Rom. 16, 3-9. 16. 22-27;
Sal. 144;
Lc. 16, 9-15
La utilización de las cosas materiales de las que tenemos que valernos en el día a día de nuestra vida nunca tendrá que apartarnos de las cosas que son verdaderamente importante, veníamos a concluir ayer al escuchar la parábola del administrador injusto. Más bien, la rectitud y honradez con que nos administremos en todo ello ha de servirnos como un camino también de nuestra santificación y de la gloria que le demos a Dios.
Nos habla Jesús hoy de la fidelidad en las cosas pequeñas y de la honradez y rectitud con que hemos de utilizar también esos bienes materiales que están en nuestras manos. ‘El que es de fiar en lo menudo, también en lo importante es de fiar; el que no es honrado en lo menudo, tampoco en lo importante es honrado. Si no fuisteis de fiar en el vil dinero, ¿quién os confiará lo que vale de veras?’
Esas cosas pequeñas o esos bienes materiales que poseemos son los medios que tenemos en la vida para nuestra relación e intercambio, un fruto también de nuestro trabajo y esfuerzo para que podamos obtener aquello que necesitamos para una vida digna y también para que podamos ejercitar nuestra generosidad en el compartir con los demás ayudando a quien carezca de lo necesario para subsistir.
Por eso, como nos dice hoy Jesús, las riquezas, los bienes materiales que poseamos como fruto de nuestro trabajo nunca pueden convertirse en un dios de nuestra vida. Lejos de nosotros la avaricia que todo lo quiere acaparar para si y que nos encerraría de forma egoísta en nosotros mismos y nos podría llevar al enfrentamiento o la guerra contra los demás. Lejos de nosotros toda codicia que nos ciega y esclaviza. Lejos de nosotros el idolatrar las riquezas convirtiéndolas en dioses y señores de nuestra vida. Bien sabemos qué tentador es el brillo dorado de las riquezas que nos llena también de vanidad en su posesión.

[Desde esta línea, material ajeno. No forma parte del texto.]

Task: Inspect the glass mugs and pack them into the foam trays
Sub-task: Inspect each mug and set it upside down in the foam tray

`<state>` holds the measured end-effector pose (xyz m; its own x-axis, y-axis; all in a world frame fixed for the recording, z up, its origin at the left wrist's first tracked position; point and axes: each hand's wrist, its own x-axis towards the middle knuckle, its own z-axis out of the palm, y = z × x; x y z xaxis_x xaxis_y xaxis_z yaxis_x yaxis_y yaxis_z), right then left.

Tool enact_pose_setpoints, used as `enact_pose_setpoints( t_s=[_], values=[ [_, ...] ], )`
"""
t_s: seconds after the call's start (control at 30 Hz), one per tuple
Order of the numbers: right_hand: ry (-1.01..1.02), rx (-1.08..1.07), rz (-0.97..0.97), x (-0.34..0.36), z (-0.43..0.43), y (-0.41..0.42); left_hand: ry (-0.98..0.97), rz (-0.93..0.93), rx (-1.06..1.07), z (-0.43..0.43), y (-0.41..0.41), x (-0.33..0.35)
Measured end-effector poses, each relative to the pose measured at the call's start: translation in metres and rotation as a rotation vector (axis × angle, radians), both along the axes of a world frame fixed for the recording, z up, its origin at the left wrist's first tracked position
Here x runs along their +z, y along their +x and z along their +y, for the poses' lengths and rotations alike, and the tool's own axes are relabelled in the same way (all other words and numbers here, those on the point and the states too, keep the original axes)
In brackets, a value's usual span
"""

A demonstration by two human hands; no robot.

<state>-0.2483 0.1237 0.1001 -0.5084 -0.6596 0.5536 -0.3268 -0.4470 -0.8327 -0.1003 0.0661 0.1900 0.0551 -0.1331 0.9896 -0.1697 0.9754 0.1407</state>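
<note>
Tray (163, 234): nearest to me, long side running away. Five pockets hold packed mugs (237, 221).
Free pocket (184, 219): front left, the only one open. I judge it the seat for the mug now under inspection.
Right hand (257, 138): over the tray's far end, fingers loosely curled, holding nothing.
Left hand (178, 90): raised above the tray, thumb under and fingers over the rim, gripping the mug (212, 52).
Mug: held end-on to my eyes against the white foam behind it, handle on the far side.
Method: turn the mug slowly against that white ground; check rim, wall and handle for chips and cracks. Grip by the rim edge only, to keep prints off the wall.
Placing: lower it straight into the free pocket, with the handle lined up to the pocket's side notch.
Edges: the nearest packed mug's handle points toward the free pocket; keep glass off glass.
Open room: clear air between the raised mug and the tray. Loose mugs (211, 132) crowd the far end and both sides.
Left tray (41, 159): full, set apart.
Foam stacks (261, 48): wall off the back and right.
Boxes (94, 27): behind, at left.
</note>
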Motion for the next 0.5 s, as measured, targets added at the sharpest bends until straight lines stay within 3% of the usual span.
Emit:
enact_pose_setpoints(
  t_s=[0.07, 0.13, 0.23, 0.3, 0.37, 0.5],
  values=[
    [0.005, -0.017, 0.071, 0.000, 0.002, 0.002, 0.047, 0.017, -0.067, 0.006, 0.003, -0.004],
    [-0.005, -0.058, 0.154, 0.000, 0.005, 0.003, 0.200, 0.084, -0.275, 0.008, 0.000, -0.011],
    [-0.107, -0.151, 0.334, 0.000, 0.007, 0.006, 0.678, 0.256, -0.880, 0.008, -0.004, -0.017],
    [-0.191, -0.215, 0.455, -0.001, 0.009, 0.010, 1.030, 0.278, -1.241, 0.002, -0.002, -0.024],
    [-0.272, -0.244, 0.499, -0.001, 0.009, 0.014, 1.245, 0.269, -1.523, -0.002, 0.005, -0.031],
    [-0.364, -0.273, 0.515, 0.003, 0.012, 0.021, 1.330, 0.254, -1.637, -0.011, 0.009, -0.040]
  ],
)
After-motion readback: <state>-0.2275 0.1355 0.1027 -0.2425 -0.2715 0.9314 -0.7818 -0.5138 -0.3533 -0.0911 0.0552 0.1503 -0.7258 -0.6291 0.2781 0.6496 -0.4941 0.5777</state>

Y hemos de reconocer que algunas veces no son las grandes riquezas ni posesiones las que nos encierran en nosotros mismos, sino cualquier minucia a la que apegamos nuestro corazón y nos parece que sin esas cosas no vamos a ser felices de verdad. Cómo nos peleamos a veces por cualquier tontería.
Son claras las palabras de Jesús. ‘Ningún siervo puede servir a dos amos; porque o bien aborrecerá a uno y amará al otro, o bien se dedicará al primero y no hará caso del segundo. No podéis servir a Dios y al dinero’. Recordamos lo que ya ayer reflexionábamos de cómo nuestra fe en Dios tiene que ser el verdadero y único centro de nuestra vida, verdadero motor de nuestra existencia.
Dios tiene que ser el único Señor de nuestra vida. Y entonces tenemos que sentirnos verdaderamente libre frente a todas las cosas; nada nos debe atar ni esclavizar; de ninguna manera podemos permitir que lo que poseemos nos haga avaros, codiciosos y egoístas. Cuando de verdad Dios es el centro de nuestro corazón nacerá en nosotros un amor generoso que nos lleva a ser desprendidos, a compartir generosamente, a mirar con ojos distintos al que está a nuestro lado para ser capaces de bajarnos de la cabalgadura de nuestro orgullo para generosamente atender en la necesidad al hermano.
Pidamos al Señor que nos dé generosidad en el corazón, capacidad de desprendimiento para no ser nunca acaparadores de cosas, y fidelidad para saber utilizar todos esos medios materiales o riquezas que poseamos que nos lleven a dar gloria a Dios con todo lo que hagamos.